Tante Gertrud und die Normen

     
Tante Gertrud war jahrzehntelang Gemeindeschwester gewesen. An ihre Haube und die Tracht hat sie sich so gewöhnt, dass sie selbst im Ruhestand Tag und Nacht nicht von ihr lässt. Na, jedenfalls tags. Obwohl sogar konservativere Diakonie-Schwestern wie in Bethel inzwischen längst Zivil tragen dürfen.
"Tracht ist mehr als nur die Norm bei uns und normal bei mir, basta."
Das Basta war schon lange vor Kanzler Schröder ihr Schlusspunkt.
Sie liebt uns und vor allem die Mädchen nicht nur, weil sie eigentlich selbst eine Familie ersehnt hatte, sondern weil sie bei uns darf, was sie im Dienst nie durfte und auf dem Balkon bei sich nur heimlich tut.

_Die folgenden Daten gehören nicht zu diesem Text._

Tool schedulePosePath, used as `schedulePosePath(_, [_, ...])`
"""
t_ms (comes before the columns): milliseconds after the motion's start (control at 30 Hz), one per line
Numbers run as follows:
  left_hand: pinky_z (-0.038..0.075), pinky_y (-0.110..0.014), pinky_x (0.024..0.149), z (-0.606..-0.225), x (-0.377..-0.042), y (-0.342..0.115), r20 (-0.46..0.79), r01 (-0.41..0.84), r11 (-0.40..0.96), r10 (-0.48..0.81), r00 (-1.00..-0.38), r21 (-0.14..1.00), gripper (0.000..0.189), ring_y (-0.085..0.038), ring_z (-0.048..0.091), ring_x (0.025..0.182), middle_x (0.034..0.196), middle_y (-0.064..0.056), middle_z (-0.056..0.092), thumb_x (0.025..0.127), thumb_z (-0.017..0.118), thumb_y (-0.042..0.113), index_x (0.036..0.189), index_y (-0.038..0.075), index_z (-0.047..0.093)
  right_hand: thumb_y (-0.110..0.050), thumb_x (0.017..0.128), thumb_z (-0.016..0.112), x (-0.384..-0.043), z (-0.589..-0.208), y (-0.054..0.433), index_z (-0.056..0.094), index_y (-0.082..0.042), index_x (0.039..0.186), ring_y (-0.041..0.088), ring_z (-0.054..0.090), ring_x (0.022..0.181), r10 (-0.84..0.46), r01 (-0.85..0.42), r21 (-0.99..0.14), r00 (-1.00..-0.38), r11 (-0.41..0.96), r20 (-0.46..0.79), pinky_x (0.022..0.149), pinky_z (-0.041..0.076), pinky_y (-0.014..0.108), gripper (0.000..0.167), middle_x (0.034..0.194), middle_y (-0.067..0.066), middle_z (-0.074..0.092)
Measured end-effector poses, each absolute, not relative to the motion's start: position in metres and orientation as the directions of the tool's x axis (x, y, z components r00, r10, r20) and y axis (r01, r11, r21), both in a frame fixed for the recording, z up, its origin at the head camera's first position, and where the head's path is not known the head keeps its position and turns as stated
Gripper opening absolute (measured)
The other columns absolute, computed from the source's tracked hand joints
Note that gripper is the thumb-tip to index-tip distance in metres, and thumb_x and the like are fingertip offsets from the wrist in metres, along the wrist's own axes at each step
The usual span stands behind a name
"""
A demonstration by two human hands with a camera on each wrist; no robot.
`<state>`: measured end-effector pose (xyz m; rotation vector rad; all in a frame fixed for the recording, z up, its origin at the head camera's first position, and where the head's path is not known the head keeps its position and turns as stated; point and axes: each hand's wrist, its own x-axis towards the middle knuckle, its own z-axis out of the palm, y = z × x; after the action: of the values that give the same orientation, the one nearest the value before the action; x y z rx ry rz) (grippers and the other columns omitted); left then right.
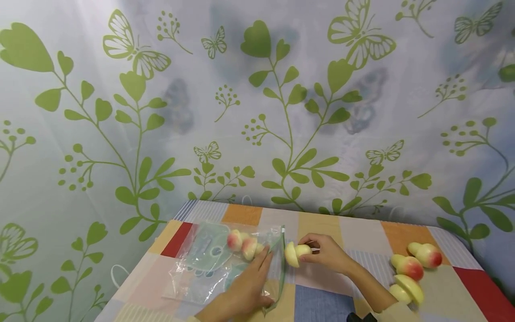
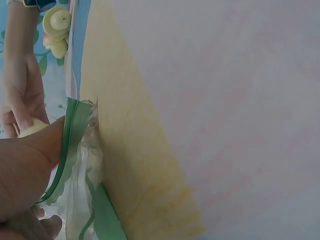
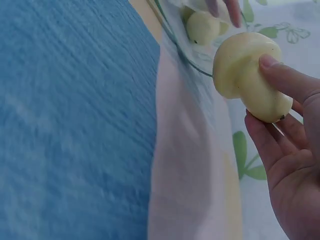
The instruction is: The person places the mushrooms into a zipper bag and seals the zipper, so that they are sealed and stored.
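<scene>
My left hand holds the mouth of a clear plastic zip bag with a green closure strip, its fingers and thumb spread apart at the edge. Inside the bag lie toy mushrooms with red-tinged caps. Just right of the bag mouth, my right hand pinches a pale yellow toy mushroom by its stem, thumb on one side and fingers on the other. Its cap points toward the bag. Part of the left hand's grip is hidden in the left wrist view.
On the table's right side lie more toy mushrooms: two with red-tinged caps and a yellow one beside my right forearm. A patchwork cloth covers the table. Behind it hangs a curtain with green leaves and butterflies.
</scene>
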<state>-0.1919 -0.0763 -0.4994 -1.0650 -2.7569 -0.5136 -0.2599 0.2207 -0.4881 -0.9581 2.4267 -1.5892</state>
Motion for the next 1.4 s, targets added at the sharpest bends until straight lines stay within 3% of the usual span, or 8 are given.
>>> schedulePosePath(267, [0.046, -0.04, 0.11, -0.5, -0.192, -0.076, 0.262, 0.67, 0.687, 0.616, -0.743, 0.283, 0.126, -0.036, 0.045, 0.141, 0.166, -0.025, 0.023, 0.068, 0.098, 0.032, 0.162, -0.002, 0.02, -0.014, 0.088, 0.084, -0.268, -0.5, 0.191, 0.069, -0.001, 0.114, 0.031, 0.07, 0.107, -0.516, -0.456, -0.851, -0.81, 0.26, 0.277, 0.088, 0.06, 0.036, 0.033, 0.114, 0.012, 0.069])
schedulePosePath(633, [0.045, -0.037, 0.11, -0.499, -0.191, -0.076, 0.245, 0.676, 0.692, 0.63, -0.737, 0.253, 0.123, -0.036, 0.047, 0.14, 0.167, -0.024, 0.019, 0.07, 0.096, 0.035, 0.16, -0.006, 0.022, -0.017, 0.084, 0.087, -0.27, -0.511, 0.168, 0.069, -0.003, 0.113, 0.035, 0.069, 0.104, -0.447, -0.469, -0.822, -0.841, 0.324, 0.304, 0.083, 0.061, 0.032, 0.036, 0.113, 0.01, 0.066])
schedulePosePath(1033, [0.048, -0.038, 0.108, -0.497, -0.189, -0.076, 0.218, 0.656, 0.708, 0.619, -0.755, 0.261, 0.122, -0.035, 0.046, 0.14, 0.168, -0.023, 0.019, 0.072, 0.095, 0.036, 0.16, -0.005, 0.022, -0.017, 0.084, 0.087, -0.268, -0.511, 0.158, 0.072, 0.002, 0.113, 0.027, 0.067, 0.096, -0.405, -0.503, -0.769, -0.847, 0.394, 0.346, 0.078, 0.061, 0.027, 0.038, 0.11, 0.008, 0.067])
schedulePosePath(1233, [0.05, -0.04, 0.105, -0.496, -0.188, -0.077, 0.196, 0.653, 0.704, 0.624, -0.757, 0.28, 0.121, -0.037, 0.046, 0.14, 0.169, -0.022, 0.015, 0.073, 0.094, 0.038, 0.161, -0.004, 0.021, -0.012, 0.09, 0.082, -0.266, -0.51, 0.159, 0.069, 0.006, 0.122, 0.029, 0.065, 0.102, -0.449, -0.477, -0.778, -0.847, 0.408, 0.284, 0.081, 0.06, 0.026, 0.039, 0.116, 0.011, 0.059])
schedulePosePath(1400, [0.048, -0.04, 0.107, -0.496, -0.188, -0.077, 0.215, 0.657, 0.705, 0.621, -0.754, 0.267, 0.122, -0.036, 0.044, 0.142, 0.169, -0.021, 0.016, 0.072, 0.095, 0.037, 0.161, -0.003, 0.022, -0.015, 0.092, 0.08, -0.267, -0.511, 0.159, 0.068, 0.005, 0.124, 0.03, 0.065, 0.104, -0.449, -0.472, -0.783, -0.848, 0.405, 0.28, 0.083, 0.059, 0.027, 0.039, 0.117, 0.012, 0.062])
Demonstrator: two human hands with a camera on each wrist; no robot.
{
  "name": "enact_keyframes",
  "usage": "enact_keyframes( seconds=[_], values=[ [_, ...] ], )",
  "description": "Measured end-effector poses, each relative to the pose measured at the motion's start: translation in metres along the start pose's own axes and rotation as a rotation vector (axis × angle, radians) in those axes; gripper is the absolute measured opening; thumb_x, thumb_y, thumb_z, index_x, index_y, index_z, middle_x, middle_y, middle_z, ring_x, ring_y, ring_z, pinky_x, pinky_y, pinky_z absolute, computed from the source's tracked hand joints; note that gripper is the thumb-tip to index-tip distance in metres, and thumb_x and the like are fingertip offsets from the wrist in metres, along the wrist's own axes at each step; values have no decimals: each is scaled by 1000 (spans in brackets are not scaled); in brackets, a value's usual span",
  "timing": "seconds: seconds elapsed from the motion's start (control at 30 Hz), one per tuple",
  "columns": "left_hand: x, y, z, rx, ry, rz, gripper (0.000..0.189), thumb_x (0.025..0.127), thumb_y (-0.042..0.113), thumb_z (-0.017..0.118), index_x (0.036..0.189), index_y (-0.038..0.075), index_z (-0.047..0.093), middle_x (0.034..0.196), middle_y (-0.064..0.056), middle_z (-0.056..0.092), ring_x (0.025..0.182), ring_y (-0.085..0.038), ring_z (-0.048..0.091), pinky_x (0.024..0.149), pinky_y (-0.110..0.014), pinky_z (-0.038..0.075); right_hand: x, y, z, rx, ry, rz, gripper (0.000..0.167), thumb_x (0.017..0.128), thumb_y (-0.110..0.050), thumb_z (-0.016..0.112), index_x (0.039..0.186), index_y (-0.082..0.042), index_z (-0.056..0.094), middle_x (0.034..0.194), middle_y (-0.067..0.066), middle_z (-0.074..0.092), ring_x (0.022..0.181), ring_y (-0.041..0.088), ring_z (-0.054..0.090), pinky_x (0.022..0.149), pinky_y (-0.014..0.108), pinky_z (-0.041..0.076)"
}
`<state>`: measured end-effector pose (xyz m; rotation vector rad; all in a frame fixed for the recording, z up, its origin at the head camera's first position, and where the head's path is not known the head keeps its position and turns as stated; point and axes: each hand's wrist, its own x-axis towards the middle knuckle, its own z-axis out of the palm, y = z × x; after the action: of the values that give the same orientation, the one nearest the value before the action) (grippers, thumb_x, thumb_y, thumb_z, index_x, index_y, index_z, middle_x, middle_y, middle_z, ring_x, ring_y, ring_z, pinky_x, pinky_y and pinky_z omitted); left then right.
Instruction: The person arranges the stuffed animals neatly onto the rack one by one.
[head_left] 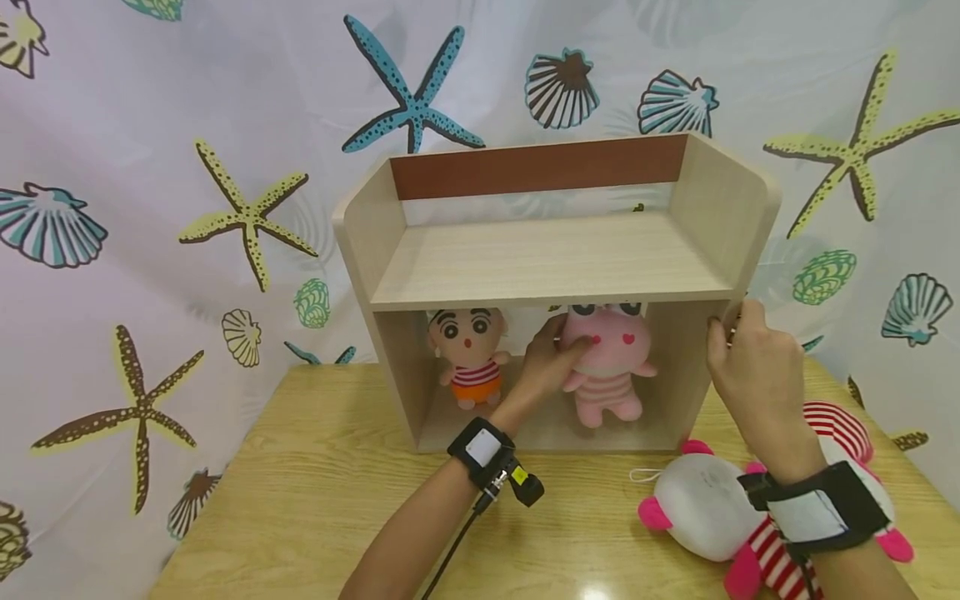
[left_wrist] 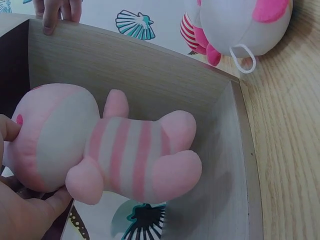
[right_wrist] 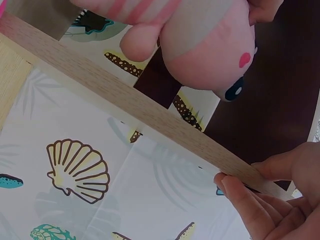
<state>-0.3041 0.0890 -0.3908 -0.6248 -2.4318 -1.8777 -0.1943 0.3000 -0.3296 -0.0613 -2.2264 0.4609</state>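
Observation:
A pink plush toy (head_left: 603,358) with a striped belly is in the lower compartment of a light wooden shelf (head_left: 555,258), near its right side wall. My left hand (head_left: 551,357) grips the toy by the side of its head, thumb across its face. In the left wrist view the plush toy (left_wrist: 130,155) shows its striped body and stubby legs over the compartment floor. My right hand (head_left: 761,375) holds the shelf's right side panel, with the thumb inside and fingers outside, as the right wrist view shows the hand (right_wrist: 280,195) pinching the panel's edge (right_wrist: 150,112).
A boy doll (head_left: 467,350) in a striped shirt and orange shorts stands at the compartment's left. White-and-pink plush toys (head_left: 708,504) lie on the wooden table (head_left: 300,492) at the right, partly behind my right forearm. A curtain (head_left: 525,50) with sea prints hangs behind.

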Motion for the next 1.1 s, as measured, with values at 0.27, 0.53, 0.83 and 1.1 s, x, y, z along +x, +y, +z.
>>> enact_keyframes(
  seconds=[0.27,0.53,0.83,1.1],
  values=[
    [5,-2,5,-48,1,-14,60,93,36,65,145,9,49,127,-9,62,103,-17,57,88,-34,49,0,0,-1,-1,2,9,28,96,-7,60,100,19,52,76,39,60,62,57,59,47,59,47],
    [8,-5,10,-50,0,-13,60,93,35,65,145,8,49,129,-10,61,106,-17,57,91,-33,48,0,0,-1,-2,-8,19,27,95,-7,60,100,18,52,75,38,59,63,57,59,48,59,47],
    [13,-9,14,-71,11,10,57,93,34,66,141,8,52,123,-9,64,100,-14,58,86,-32,50,1,1,1,-5,5,14,28,96,-8,61,100,19,53,75,39,59,64,59,58,48,61,46],
    [16,-13,18,-75,19,14,56,92,35,65,140,9,53,120,-7,64,100,-15,57,86,-33,49,1,1,1,-2,-4,19,29,96,-8,61,101,19,53,74,39,59,62,58,59,47,60,45]
  ],
)
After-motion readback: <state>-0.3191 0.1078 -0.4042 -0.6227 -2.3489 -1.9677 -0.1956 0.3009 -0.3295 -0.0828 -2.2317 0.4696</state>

Eben weil es sich mit der Norm der Tracht nicht verträgt: Tante Gertrud raucht und Tante Gertrud trinkt sehr gerne einen von Heiners Edelschnäpsen. Am liebsten Zwetschgen. Manchmal zwei.
"Herrlich hier!" brummte sie dann hier in der Heide und guckte und zeigte dabei auf die Vögel, die Pferde und die Blumen im Dorf. Ich glaube, sie meinte auch den Aschenbecher und das kleine Glas vor sich.
Als ich von den ersten Kontrollen auf Flughäfen erzählte, schaute sie lange ernsthaft, dann zog sich ihr runzliges Gesicht mit der Warze auf der Oberlippe ärgerlich zusammen: "Das wird zunehmen, mit den Normen. Wir werden immer mehr gesagt bekommen, was Norm und normal ist und was nicht mehr. Und was bestraft werden muß." Dann grummelte sie eine story in ihren kleinen, aber harten Oberlippenbart, in der es um eine Bestrafung damals ging. Als sie als Schwesternschülerin beim Rauchen erwischt wurde. In Tracht.
  Tante Gertrrud beschäftigte das Thema, denn sie fragte immer wieder nach Normen und was normal sei. Und war in ihrem Zorn befriedigt und bestätigt, als ich ihr erzählte, dass wir inzwischen Gürtel am Flughafen ablegen und röntgen lassen müssten, weil mal jemand Giftspray und Messer verborgen hatte, um den Piloten und die Welt zu etwas zu zwingen.
"Siehst du," sagte Tante Gertrud und hieb mit dem Zeigefinger auf die böse Welt in der Luft ein. Als die Schuhe am Flughafen ausgezogen werden mussten, schnaubte sie nur noch und zerhieb die Luft mehrfach.
Einmal brachte sie eine Zeitungsseite mit Besprechungen guter Kinderbücher mit. Das sah ich aber erst später, weil auf der anderen Seite ein Forscherteam herausgefunden hatte, dass mehr als zweimal täglich Sex ungesund sei aus den und den Gründen. Als ich Tante Gertrud irrtümlich darauf ansprach, war sie entsetzt. Aber nur, weil man "sowas auch demnächst vorschreiben werde." Tante Gertrud war liberal und großzügig. Einmal sah sie einen Fernsehfilm um fünf Uhr nachmittags mit den Kindern zusammen. Der Film war a la Louis Trenker und einer hing über dem Abgrund am Seil und rief um Hilfe. Die Nacht danach schlief Tante Gertrud keine Sekunde und hing selbst über erlebten Abgrunden ihres langen Lebens und woanders gehörten. "Sowas muß verboten werden - sowas Aufregendes," sagte sie am nächsten Tag und sah nie mehr einen Film in ihrem Leben. Dort wo sie jetzt ist, in einer anderen Wirklichkeit, wird sie unter Normen leiden noch welche ersinnen.